Friday, August 14, 2009

Because It’s Friday, Pilgrim [Kathryn Jean Lopez]
In my continuing Claremont Institute–sponsored John Ford/John Wayne movie marathon here in Newport Beach, last night I watched The Man Who Shot Liberty Valance. After The Searchers, this is the second Ford/Wayne movie I’ve ever seen (I grew up in Chelsea, Manhattan; cut me a break!). What terrified me about it — really, about us — is that Jay Marini, who watches it with groups frequently, explaining that young women increasingly like the Jimmy Stewart character, Ransom Stoddard, whereas women used to go for the Wayne character, Tom Doniphon.
God help us.
In a tribute to the Duke earlier this summer, Nicholas Tucker summed the movie up well:
The Man Who Shot Liberty Valance is a story about the death of the American West. John Wayne does more than simply play the title character; he also serves as a clear symbol of the American spirit, and his heroic sacrifice in this film is John Ford’s meditation on the paradox of American individualism.

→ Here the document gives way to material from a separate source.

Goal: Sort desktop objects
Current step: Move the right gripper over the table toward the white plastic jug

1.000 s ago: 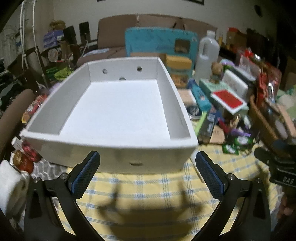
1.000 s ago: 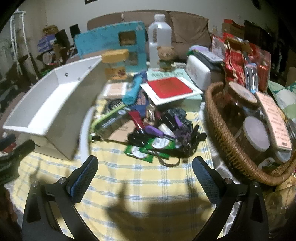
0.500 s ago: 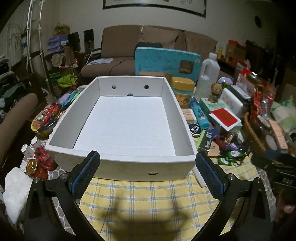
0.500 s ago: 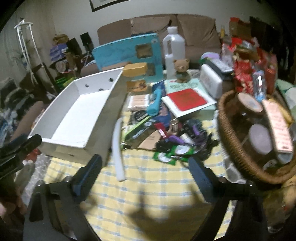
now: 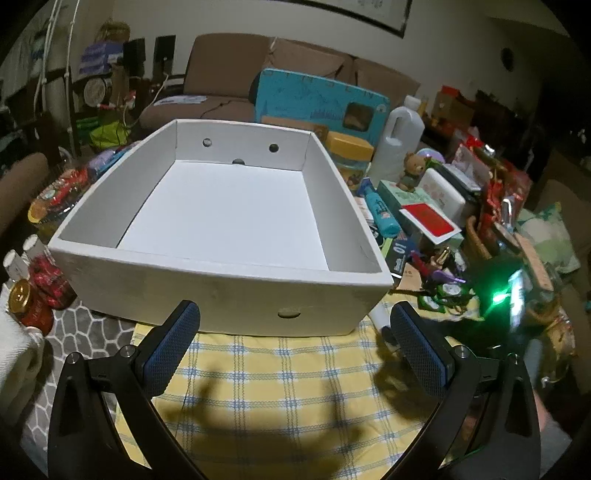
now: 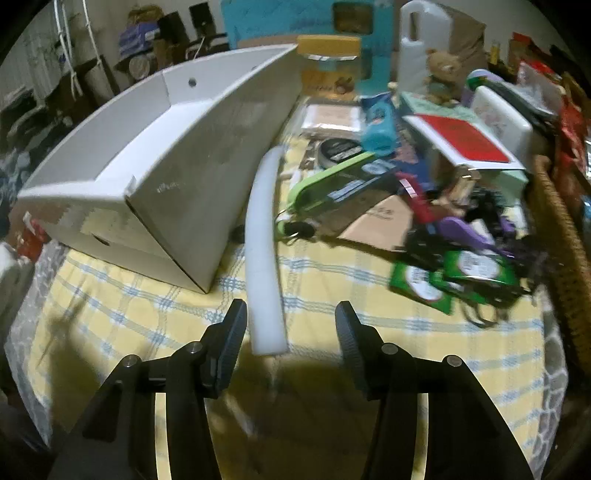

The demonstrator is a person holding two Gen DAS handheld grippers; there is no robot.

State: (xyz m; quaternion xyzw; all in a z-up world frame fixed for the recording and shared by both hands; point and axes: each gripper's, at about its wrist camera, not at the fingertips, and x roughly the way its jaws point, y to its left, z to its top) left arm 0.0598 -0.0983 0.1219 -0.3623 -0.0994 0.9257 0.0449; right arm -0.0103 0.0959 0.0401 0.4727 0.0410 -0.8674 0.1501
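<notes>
A lived-in home, a living room by the look of it; a brown sofa point(image 5: 236, 70) stands against the wall under a framed picture point(image 5: 369, 14); the table wears a yellow checked cloth point(image 5: 288, 387) and is crowded with household clutter: a teddy bear point(image 5: 412, 170), a wicker basket point(image 6: 561, 221), a plastic jug point(image 5: 399, 136).

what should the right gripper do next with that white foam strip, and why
Probably ease forward a little, then close. The white foam strip lies flat on the yellow checked cloth, its near end between the right gripper fingers, which are open and not yet touching it.
</notes>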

Wayne plays Tom Doniphon, the only man tough enough to stand up to Liberty Valance, the local thug. It is the arrival of Ransom Stoddard, an idealistic lawyer, that forces Tom to shoot Liberty, and in the process he sacrifices his own happiness, his own way of life, and the woman he loves.

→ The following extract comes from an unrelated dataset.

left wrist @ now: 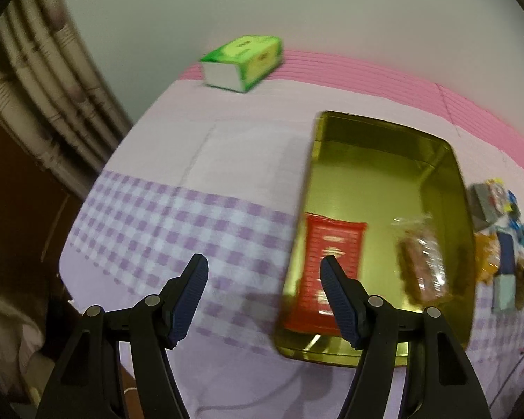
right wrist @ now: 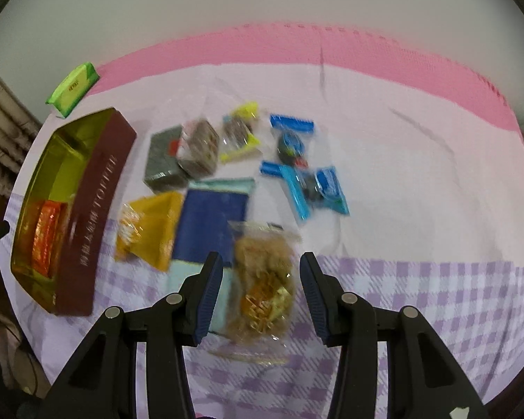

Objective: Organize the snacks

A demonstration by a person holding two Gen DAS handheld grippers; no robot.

The core of Wayne’s appeal is not his swagger or his charm, but his willingness to act and accept the consequences, even when it means the end of his own way of life. Although we see his character dead, largely forgotten, it is Stoddard’s wife who puts the cactus blossoms on his coffin, an unspoken confession of her own love for him. She speaks for us all. We may be married to the security and safety of Stoddard’s government, but John Ford reminds us that it is the cactus roses of Tom Doniphon that grow in the heart of every American.
Corner ladies, tell me all hope is not lost.